# Trying to live on my own



## SirBHM (Nov 30, 2012)

I'm finally on my own, but I still don't feel secure in my interests (Being big and liking big). I'm sure my immediate friends would have no problem, but my family, people I work with, doctors, and probably others, make me feel uncomfortable in achieving my goal. That is to not worry about weight (possibly gain some), and to find a girl who has, or doesn't mind having some herself. Whenever I think of these two things, one thing comes to my mind: What will they think?

Basically, I just need tips and motivation. I believe in having a world that doesn't care about anything to do with strict fashion, but unfortunately, things aren't like this.


----------



## fat hiker (Dec 2, 2012)

I know it's not as simple as it sounds, but you have to stop thinking "what will they think?" and start thinking, "this is what I want and it's great!". Most other people do NOT think about you and your size as much as you think they do; once you realise this, and liberate your thinking from "what do they think" to "what do I think? I love it", you'll be happier. And happier people are better accepted by others, no matter their size.

Go for it! I know the liberation that came when I stopped worrying about what other people would think and instead just learned to be comfortable with me... all of me.


----------



## SirBHM (Dec 2, 2012)

One thing that has inspired me lately was the show from Gabriel Iglesias. "Hot and Fluffy." Hilarious guy. Same sort of big guy feelings in him. I guess I can try to think about my own feelings like him... It's hard though.


----------



## lovelocs (Dec 6, 2012)

There's a phrase that comes to mind in the situation: "on my own shit," which basically means that you are so deeply engrossed in your own life, and getting your own needs met, that you just didn't have time to take note of anyone else's objections. You're not pretending to not care, you just didn't know about their opinion because you were too busy: 

1. Enjoying dinner and a movie with your woman. 
2. Running a happy home with your woman.
3. Making sweet, sweaty love to your woman.

And so on. 

It's kind of a thing which happens when you aren't looking. Suddenly you look around, and you realize you haven't been thinking about anybody else's opinions, and your stomach feels healthier, and your shoulders aren't in knots, and you don't want to go back to feeling apprehensive about just being you. 

Of course, this can't happen if you are always around your friends and family, asking them for advice. You have to trust yourself and your partner.

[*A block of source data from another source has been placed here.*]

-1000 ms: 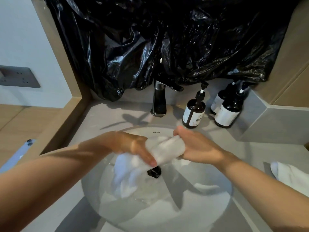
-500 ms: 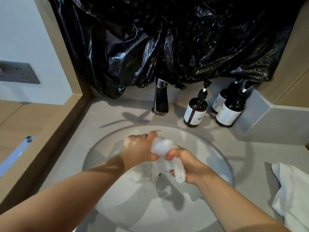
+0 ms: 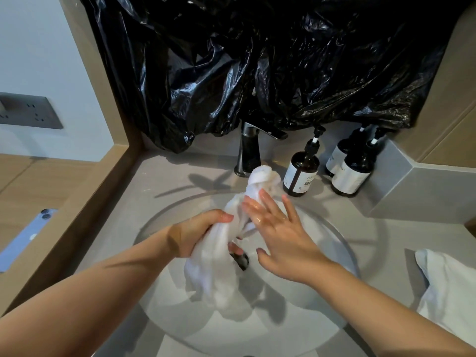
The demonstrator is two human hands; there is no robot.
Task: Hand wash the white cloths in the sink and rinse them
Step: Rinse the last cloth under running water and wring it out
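While I watch through the head camera, a grey power socket (image 3: 28, 110) sits on the wall at far left. Below it a blue phone (image 3: 28, 235) lies on a wooden surface (image 3: 15, 176) beside the counter (image 3: 180, 176). The left hand (image 3: 198, 233) is over the left half of the sink (image 3: 327, 243), with fingers and thumb curled tight round the middle of a wet white cloth (image 3: 219, 266). The cloth's lower end hangs bunched down into the basin, and its upper end stands twisted into a wad in front of the base of the faucet (image 3: 248, 150). Just right of the left hand I see the dark drain (image 3: 240, 260) at the basin's bottom. The right hand (image 3: 280, 235) is open, its fingers straight and spread. Its fingertips lie against the twisted upper part of the cloth, and it grips nothing. Crumpled black plastic sheeting (image 3: 257, 60) covers the wall above the faucet. Right of the faucet a dark pump bottle (image 3: 300, 173) stands on the counter, with two more bottles (image 3: 351, 168) close together farther right. At far right a second white cloth (image 3: 448, 292) lies on the counter, apart from the sink's rim.
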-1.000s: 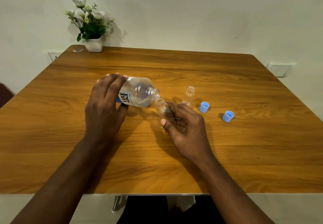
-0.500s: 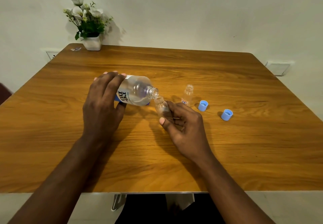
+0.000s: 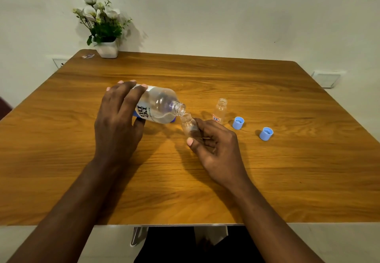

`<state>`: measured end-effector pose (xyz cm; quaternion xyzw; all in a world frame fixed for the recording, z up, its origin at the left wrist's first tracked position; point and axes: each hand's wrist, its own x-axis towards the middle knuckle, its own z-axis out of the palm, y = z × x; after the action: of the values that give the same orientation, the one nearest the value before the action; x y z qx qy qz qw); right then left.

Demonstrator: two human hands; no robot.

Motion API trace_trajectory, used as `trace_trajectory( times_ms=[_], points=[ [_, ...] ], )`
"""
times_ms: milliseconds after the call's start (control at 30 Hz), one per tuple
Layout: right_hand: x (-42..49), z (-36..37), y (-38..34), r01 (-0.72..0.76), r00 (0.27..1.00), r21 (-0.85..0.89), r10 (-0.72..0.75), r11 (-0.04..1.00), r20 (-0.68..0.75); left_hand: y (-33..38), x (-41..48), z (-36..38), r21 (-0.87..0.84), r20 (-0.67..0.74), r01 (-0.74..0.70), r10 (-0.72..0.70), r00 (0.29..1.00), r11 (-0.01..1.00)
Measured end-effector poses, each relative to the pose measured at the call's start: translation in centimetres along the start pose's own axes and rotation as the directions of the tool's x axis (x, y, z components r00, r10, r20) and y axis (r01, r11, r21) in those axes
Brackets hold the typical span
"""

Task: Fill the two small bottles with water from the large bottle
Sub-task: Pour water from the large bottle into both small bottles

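Observation:
My left hand [image 3: 118,123] grips the large clear bottle [image 3: 159,107], which lies tipped almost flat with its open mouth pointing right. The mouth sits just over the neck of a small clear bottle [image 3: 188,124], tilted and held by my right hand [image 3: 216,145] with thumb and fingers round its lower body. A little water pools in the low side of the large bottle. The second small bottle [image 3: 220,110], uncapped and with a red-lettered label, stands upright just right of my right hand.
Two blue caps [image 3: 238,122] [image 3: 266,133] lie open side up to the right of the standing bottle. A white pot of flowers [image 3: 107,48] stands at the far left corner of the wooden table [image 3: 267,180]. The near table edge runs below my forearms.
Both hands and the bottles hold nearly the same pose. The large bottle stays tipped at the small bottle's neck; only the camera shifted slightly.

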<state>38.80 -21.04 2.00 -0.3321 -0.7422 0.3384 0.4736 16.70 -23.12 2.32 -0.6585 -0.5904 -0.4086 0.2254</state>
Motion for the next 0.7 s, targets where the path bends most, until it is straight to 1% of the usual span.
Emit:
trace_trajectory(
  times_ms=[700],
  points=[
    [0.05,-0.08,-0.21,0.002,1.000,-0.013,-0.002,1.000,0.011,-0.04,0.08,-0.26,0.024,-0.016,-0.004,0.004,1.000,1.000]
  ],
)
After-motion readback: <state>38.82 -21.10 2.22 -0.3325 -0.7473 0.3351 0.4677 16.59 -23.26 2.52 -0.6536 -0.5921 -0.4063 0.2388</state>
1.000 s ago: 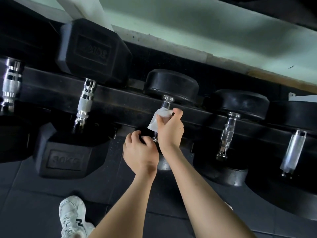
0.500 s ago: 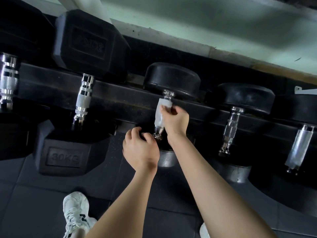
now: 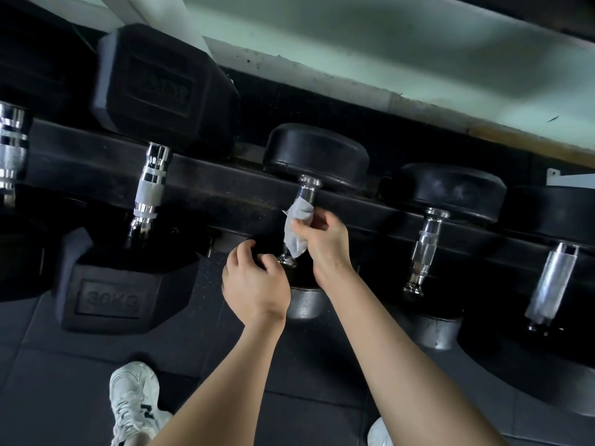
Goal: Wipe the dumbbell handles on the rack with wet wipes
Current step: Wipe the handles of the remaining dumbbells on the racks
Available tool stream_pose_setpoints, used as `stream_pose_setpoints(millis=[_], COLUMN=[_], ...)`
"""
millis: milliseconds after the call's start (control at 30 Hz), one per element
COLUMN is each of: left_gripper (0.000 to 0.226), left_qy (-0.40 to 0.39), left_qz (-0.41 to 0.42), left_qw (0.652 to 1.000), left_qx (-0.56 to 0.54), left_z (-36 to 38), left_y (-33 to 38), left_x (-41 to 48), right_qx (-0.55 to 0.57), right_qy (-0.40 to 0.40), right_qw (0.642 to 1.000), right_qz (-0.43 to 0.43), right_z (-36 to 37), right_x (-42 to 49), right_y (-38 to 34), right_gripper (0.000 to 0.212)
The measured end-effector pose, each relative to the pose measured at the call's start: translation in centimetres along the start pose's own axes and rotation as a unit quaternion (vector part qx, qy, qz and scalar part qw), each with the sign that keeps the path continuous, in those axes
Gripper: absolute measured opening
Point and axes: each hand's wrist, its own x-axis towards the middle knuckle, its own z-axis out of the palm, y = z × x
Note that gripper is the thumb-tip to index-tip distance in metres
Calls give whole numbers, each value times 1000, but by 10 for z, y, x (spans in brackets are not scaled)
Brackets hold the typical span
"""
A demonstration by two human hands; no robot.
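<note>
Rack [image 3: 225, 188] front: right hand [image 3: 325, 239] pinches wipe [image 3: 297, 226] round centre handle [image 3: 307, 191], axis running away from body; left hand [image 3: 254, 284] curls by its near end, hold unclear.

I count five dumbbells [image 3: 13, 156] [image 3: 149, 191] [image 3: 315, 149] [image 3: 450, 191] [image 3: 552, 281] on one rack [image 3: 225, 188], one wet wipe [image 3: 297, 226], two hands [image 3: 254, 284] [image 3: 325, 239], and two white shoes [image 3: 133, 397] [image 3: 380, 432] on the floor [image 3: 48, 365].
</note>
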Motion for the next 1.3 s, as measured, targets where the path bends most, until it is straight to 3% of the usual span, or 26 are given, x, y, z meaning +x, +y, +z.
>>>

And lastly, I find people on the street are frequently cowards, some idiots want to say something, but they don't want the flak. Most of the time...


----------



## ~KawaiiFFA~ (Dec 7, 2012)

This reminds me of a quote my mom often says to me:

"When I was younger, I'd walk into a room and worry what everyone would think of me. Now, I worry what I'll think of them."

Basically, at some point you should stop caring whether people will find you funny or interesting or weird or if they'll judge you, and start deciding what kind of people _you_ want in _your_ life. Because most people probably don't care enough about your life to judge you, and if they do, fuck 'em, right?

It's harder than it sounds and I try to tell myself this all the time. I'm still learning, but hopefully as I get older I'll only continue to become more confident in my own life choices. Best of luck.


----------



## sarahyourprincess (Dec 23, 2012)

there's this song I always sing to myself when I'm having one of those moments 
I don't know who it's by but someone at work was listening to it once and I fell in love with it

it's all about how the guy isn't perfect but its okay because he likes himself
and the older I get, the more I realize that it doesn't matter at all what other people think, it's all about, and what you think of you. If your happy it doesn't matter because your good 

Anyway the chorus of the song is "I will be alright, you don't gotta be my friend tonight, and I will be okay you would probably bore me anyway"

And it's right, if they're going to judge you on the outside they aren't worth your time, they would probably bore you


----------



## fat hiker (Dec 23, 2012)

SirBHM said:


> One thing that has inspired me lately was the show from Gabriel Iglesias. "Hot and Fluffy." Hilarious guy. Same sort of big guy feelings in him. I guess I can try to think about my own feelings like him... It's hard though.



So, how's it going? Being inspired by Gabriel Iglesias sounds like a good start. Are there other big guys you find attractive, or want to copy? Keep looking for them - I saw one getting on the bus the other day, medium height, nice hair, nice smile, waist at least 60" around - clad neatly in golf shirt, light jacket and jeans. He took up a seat and a half on the bus, but was smiling and joking with the passengers near him. He seemed content with himself, and everybody around him responded positively to his positiveness. 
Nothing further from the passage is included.